WHAT IS BEING ASKED
The data must be copied over exactly and in full.

SUPPLIED MATERIAL
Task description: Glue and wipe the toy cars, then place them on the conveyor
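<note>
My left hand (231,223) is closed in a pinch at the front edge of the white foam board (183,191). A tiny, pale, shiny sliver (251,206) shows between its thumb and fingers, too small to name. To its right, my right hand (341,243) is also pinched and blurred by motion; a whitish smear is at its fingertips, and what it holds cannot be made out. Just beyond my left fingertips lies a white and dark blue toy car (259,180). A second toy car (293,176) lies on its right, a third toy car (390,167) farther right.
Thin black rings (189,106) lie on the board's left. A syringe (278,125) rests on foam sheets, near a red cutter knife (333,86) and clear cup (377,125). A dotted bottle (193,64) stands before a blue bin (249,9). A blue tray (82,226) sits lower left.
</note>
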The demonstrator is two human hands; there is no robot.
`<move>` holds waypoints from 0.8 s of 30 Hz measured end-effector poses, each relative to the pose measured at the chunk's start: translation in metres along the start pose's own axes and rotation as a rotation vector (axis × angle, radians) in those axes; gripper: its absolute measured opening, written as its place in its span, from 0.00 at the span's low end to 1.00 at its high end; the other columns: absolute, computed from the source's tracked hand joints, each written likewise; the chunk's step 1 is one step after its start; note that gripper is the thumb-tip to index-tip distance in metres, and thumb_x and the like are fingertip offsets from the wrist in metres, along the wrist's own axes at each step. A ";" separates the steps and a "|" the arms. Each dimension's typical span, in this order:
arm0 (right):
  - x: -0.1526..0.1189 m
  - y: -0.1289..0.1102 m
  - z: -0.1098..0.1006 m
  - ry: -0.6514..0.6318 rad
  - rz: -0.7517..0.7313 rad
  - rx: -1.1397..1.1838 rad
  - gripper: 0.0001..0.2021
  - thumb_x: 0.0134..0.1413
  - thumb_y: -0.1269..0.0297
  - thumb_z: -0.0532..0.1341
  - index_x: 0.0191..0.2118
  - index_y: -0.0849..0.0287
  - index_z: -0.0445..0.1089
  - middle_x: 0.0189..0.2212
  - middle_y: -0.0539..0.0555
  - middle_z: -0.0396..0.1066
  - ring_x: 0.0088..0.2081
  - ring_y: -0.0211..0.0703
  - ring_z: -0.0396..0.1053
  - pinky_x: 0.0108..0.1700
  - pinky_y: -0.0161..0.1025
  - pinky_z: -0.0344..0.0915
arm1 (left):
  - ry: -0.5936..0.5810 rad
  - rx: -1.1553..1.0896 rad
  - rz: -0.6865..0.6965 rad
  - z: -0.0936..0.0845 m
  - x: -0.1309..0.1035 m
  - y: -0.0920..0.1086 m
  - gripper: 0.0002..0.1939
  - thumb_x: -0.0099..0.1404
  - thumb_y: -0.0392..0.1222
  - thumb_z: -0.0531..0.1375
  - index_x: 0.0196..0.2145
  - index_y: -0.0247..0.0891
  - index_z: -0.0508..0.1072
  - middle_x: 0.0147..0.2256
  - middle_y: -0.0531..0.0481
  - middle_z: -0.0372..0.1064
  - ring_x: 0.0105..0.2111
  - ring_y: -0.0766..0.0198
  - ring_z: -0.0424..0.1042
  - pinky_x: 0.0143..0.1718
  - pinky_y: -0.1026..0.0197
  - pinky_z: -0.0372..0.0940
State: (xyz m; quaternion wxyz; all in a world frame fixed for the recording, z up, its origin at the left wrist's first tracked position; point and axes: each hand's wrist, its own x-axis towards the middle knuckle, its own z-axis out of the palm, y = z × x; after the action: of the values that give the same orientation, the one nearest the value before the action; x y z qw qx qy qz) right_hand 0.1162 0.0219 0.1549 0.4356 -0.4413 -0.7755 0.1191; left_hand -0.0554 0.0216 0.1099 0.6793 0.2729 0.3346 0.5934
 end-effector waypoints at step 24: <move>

ANSWER SPACE
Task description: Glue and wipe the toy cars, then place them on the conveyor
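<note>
My left hand (231,223) is closed in a pinch at the front edge of the white foam board (183,191). A tiny, pale, shiny sliver (251,206) shows between its thumb and fingers, too small to name. To its right, my right hand (341,243) is also pinched and blurred by motion; a whitish smear is at its fingertips, and what it holds cannot be made out. Just beyond my left fingertips lies a white and dark blue toy car (259,180). A second toy car (293,176) lies on its right, a third toy car (390,167) farther right.
Thin black rings (189,106) lie on the board's left. A syringe (278,125) rests on foam sheets, near a red cutter knife (333,86) and clear cup (377,125). A dotted bottle (193,64) stands before a blue bin (249,9). A blue tray (82,226) sits lower left.
</note>
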The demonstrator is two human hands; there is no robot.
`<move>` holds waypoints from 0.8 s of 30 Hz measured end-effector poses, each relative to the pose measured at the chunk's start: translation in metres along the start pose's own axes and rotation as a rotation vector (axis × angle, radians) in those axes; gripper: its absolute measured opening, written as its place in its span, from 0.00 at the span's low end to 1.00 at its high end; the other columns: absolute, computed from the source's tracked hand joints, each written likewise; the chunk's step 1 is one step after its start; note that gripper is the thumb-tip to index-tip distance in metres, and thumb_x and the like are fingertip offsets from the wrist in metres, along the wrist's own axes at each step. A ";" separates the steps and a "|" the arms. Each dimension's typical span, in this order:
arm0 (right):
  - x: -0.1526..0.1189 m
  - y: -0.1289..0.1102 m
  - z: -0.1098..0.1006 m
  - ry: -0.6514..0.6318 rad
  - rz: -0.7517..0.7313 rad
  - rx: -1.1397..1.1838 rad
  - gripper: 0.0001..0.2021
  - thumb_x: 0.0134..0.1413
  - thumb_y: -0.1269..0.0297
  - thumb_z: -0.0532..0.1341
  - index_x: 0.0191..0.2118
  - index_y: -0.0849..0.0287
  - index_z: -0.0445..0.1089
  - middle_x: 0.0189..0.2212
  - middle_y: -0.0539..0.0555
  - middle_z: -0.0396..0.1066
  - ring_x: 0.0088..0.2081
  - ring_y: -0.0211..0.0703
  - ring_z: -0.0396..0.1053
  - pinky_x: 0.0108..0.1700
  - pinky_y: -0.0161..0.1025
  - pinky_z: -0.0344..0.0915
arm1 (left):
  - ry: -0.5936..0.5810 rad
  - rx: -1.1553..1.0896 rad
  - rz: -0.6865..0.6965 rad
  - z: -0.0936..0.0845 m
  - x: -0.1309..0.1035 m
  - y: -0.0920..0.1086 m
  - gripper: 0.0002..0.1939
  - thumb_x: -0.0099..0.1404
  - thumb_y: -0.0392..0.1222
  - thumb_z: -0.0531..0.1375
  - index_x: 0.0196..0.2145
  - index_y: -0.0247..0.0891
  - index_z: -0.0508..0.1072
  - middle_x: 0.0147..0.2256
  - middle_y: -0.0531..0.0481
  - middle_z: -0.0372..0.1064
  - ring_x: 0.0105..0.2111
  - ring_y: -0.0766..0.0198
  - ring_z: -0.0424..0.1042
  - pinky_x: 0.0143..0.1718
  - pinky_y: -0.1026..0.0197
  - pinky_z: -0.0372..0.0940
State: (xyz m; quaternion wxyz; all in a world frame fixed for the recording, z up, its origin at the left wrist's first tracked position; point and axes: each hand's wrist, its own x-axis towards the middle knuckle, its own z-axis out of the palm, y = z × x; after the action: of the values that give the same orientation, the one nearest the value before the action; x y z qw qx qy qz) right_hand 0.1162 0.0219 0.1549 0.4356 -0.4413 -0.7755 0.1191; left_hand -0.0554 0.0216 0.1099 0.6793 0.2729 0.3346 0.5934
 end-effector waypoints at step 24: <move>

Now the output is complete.